Requirement:
The data below should be restated word for word, pictures omitted.
(Recorded data begins)
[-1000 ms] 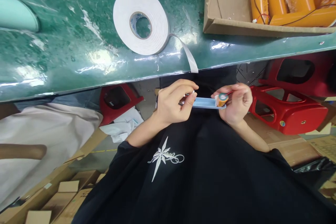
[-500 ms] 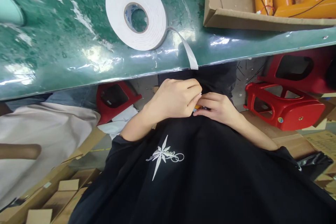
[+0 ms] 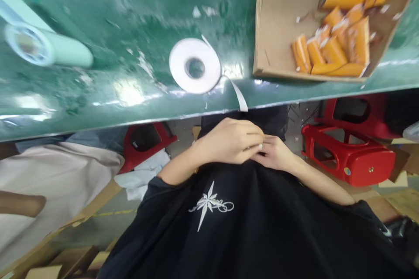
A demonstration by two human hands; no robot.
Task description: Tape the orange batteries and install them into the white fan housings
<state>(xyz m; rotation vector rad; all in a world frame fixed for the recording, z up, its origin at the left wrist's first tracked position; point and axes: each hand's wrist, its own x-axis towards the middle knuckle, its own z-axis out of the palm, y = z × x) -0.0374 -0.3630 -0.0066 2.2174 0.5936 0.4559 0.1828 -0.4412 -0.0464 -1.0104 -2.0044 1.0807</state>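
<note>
I see the tape roll (image 3: 195,66) on the desk (image 3: 98,91); right of it a box (image 3: 278,17), left of it a tube (image 3: 49,48); both hands below its edge.

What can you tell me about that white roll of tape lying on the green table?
The white tape roll lies flat on its side on the glossy green table, near the front edge. It is a wide ring of white, foam-like tape around a small round core whose inner wall looks bluish. A loose strip trails from its right side to the table edge and hangs just over it. Nothing else touches the roll; both hands are below the table edge, apart from it. The picture is slightly blurred.
</note>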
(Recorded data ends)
Solution to this exercise:
[-1000 ms] 
[-500 ms] 
[+0 ms] 
A demonstration by two human hands; no robot.
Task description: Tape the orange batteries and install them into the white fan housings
<state>(xyz m; rotation vector rad; all in a world frame fixed for the recording, z up, its origin at the left wrist's first tracked position; point and axes: each hand's wrist, its own x-axis towards the middle knuckle, its own z-axis out of the palm, y = z × x) -0.0374 -0.3630 -0.0066 2.2174 0.5936 0.4559 0.1828 -0.4412 -0.0464 -1.0104 -2.0044 1.0807</state>
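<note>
I see the tape roll (image 3: 195,66) on the desk (image 3: 98,91); right of it a box (image 3: 278,17), left of it a tube (image 3: 49,48); both hands below its edge.

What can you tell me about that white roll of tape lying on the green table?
The white tape roll lies flat on its side on the glossy green table, near the front edge. It is a wide ring of white, foam-like tape around a small round core whose inner wall looks bluish. A loose strip trails from its right side to the table edge and hangs just over it. Nothing else touches the roll; both hands are below the table edge, apart from it. The picture is slightly blurred.
</note>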

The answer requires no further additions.